El hombre presenta un principio de calvicie sobrecogedor, que acompaña la acentuada inclinación
de sus hombros, antesala de la giba. Uno y otra son atributos que compiten en pos de ocupar el
espacio privilegiado de la sustancia única que será el hombre: de acá a unos años, el bordeado
acentuará sus aristas, y la tipología cobrará carácter de jeroglífico. Ahora sólo permanece como un
trazo más en la arena pitagórica, como el motor invisible que permite el ascenso y la cristalización
de una voz, en el amanecer del relato.
Hacemos silencio y escuchamos la voz y su sentencia:
"Los hombres son mortales porque son incapaces de juntar el principio con el fin"

Pilares
Exterior. Rectángulo de noche, noche anónima que sin trabajo aviene singular merced a la
descamada luz de una candela, descamada por la cuchilla de Dios.

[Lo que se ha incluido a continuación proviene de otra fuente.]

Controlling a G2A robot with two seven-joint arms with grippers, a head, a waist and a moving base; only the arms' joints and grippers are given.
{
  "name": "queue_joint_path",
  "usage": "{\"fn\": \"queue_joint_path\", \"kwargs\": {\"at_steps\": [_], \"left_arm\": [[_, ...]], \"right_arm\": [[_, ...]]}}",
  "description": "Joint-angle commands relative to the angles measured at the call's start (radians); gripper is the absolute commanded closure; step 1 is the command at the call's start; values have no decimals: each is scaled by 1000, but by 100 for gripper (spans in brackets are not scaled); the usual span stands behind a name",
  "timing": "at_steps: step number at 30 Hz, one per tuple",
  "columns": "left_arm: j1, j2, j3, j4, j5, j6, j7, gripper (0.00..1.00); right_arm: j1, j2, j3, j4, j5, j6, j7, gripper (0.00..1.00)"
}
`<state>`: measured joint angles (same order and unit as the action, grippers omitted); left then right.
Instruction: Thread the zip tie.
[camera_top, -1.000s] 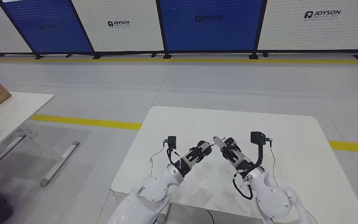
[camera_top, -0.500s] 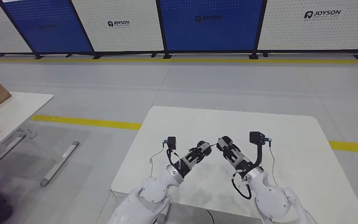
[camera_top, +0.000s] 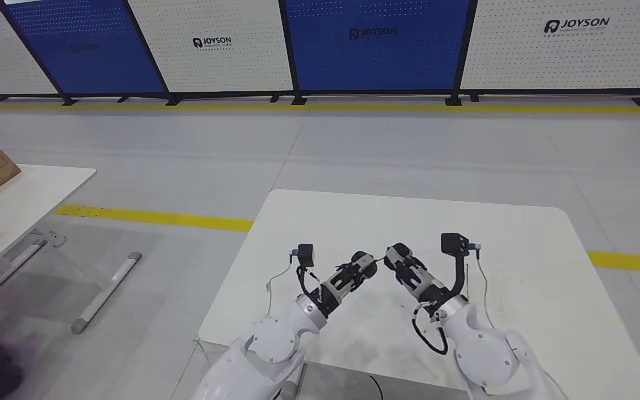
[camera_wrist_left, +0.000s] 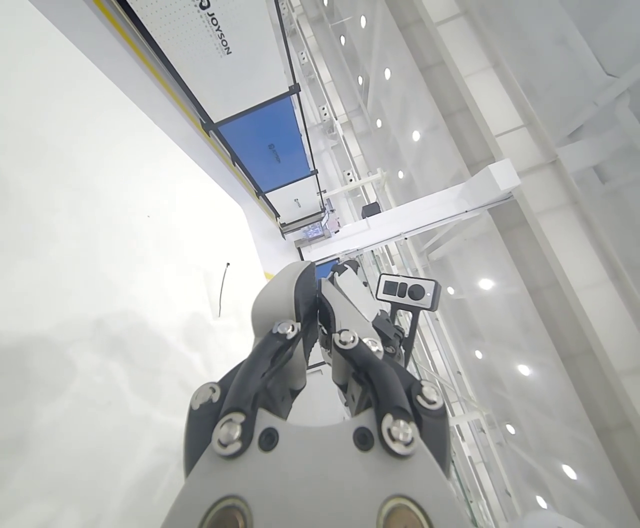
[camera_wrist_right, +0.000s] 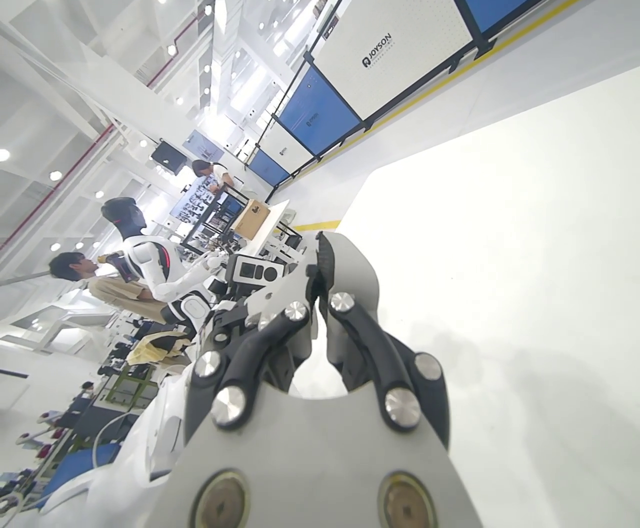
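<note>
A pale grey floor (camera_top: 200, 150) runs back to a row of blue and white panels (camera_top: 375, 45). A yellow line (camera_top: 150, 217) is painted across it, and the corner of a second table (camera_top: 40, 185) is cut off at the left edge of the top view. The white table (camera_top: 520, 240) fills the near middle. Part of its near edge is hidden behind the two arms, and its top is so bright in the wrist views that almost no texture can be made out. Both arms come in from the near side and meet over the table's near half. The left gripper (camera_top: 368, 264) and the right gripper (camera_top: 394, 253) sit tip to tip, just beside each other; whether they touch is too small to tell from above. The right arm's wrist camera (camera_top: 456, 243) stands up on a stalk beside that gripper. The left gripper's fingers (camera_wrist_left: 287, 295) are pressed together, with only a thin dark slit along the ribbed pads, and I cannot tell whether anything is pinched there. The right gripper's fingers (camera_wrist_right: 350, 270) are likewise closed against each other, and the seam between them is too dark to reveal anything held. The zip tie (camera_wrist_left: 223, 289) is a thin black strip with a small head at one end. It seems to lie flat on the table, apart from both grippers and not far from a table edge. Its place relative to the arms is hard to fix.
</note>
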<state>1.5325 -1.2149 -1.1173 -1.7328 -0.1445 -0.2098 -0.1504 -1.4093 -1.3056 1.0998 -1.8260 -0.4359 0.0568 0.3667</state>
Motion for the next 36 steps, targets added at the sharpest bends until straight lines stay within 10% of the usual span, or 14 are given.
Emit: {"fn": "queue_joint_path", "kwargs": {"at_steps": [1, 7, 11, 21, 31, 36], "left_arm": [[0, 0, 0, -2, -1, 6, -3, 67], [-1, 1, 0, -2, 3, 12, -7, 0], [3, 1, -8, -6, -5, 10, 2, 0], [5, 1, -19, -8, -16, 4, 7, 61], [0, 0, -17, 0, -14, -1, 13, 100], [0, -1, -15, 3, -10, -6, 14, 100]], "right_arm": [[-2, 1, 1, -2, -5, 4, -1, 100], [0, 1, 2, -1, -16, 17, -1, 100], [5, 1, 1, 6, -35, 32, -9, 100], [10, 0, 9, 15, -40, 42, -23, 100], [3, 0, 9, 15, -44, 38, -26, 100], [2, -1, 8, 16, -43, 34, -33, 100]]}}
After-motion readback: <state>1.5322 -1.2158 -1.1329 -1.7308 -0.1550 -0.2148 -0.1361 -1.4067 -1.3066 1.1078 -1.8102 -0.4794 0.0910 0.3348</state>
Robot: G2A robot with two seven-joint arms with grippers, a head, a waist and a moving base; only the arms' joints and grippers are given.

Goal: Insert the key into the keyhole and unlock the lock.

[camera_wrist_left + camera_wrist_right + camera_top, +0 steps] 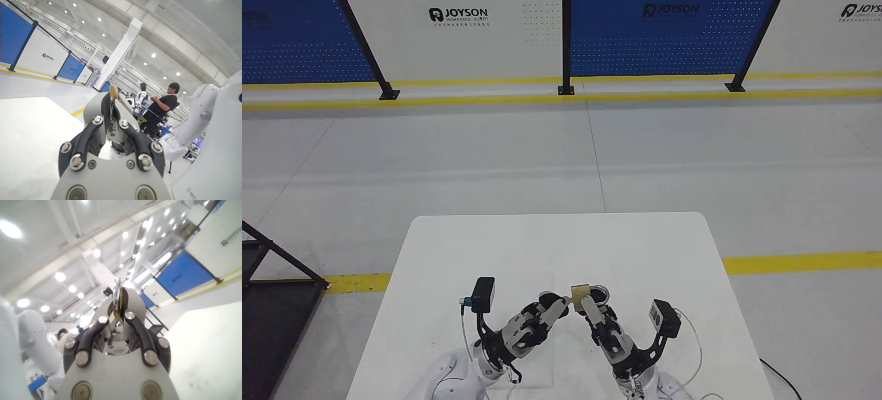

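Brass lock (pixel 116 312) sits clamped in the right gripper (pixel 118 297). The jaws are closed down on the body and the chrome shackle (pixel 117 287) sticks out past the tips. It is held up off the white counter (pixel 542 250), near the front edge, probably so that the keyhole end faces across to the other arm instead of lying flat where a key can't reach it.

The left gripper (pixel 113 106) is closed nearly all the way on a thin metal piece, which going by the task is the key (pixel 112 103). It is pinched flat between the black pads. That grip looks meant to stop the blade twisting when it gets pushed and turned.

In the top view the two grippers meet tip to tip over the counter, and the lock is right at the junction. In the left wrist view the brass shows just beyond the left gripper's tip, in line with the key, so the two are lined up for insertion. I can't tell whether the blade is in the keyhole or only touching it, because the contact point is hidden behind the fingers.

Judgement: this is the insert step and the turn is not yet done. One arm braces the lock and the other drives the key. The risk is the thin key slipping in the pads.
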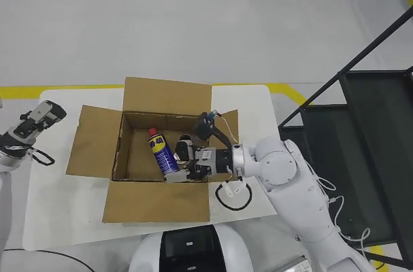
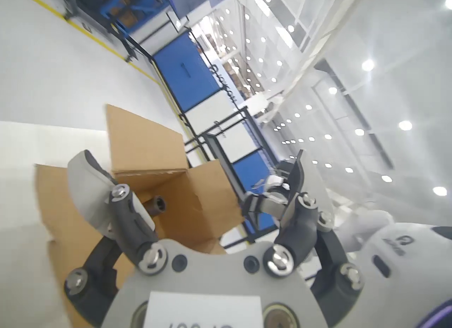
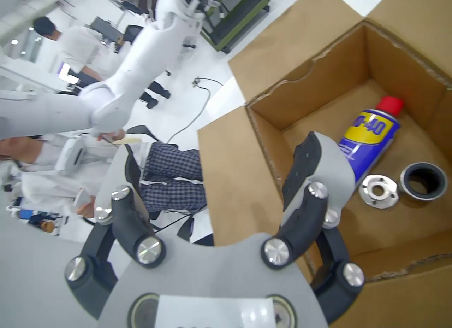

El ajedrezado patio del monasterio transita los primeros rocíos del alba, templado por el humillo
que despiden las bisagras allende las últimas galerías, antes de que las madres cocineras suelten los
postigos y dejen entrar los primeros rayos del sol, liberando el aire viciado por la nocturna,
alabando la circularidad del aire del nuevo día. Mientras la pava hiperbólica suelta su vapor, ellas
regatean los últimos bostezos. Se muestra renuente el desperezarse, todo teñido de escarceos
cerosos y lentos, y los movimientos educados en el ritmo puntual de la monotonía, al gris dictado de
una gorda campanada. Como Alción, el perro de aguas, emperrado en saltar la última lengua de
agua del Leteo, gruñe y hociquea a los embates del recordarse.
La menta y la ruda juegan a desconocerse en los alfeizares y en las balaustradas, apenas un susurro
las hermana, un desgañitarse de gallo las vuelve a encauzar en remilgos de solteronas enfurruñadas.
Arredra el padre las mulas, con un leño del que penden cubas a cada lado, solfeando por el ancho
orificio de la nariz el ave maría santísima de sus juanetes. Las redomas duermen con los embudos
de cobre en sus bocas, vertederos por donde sisea el demonio.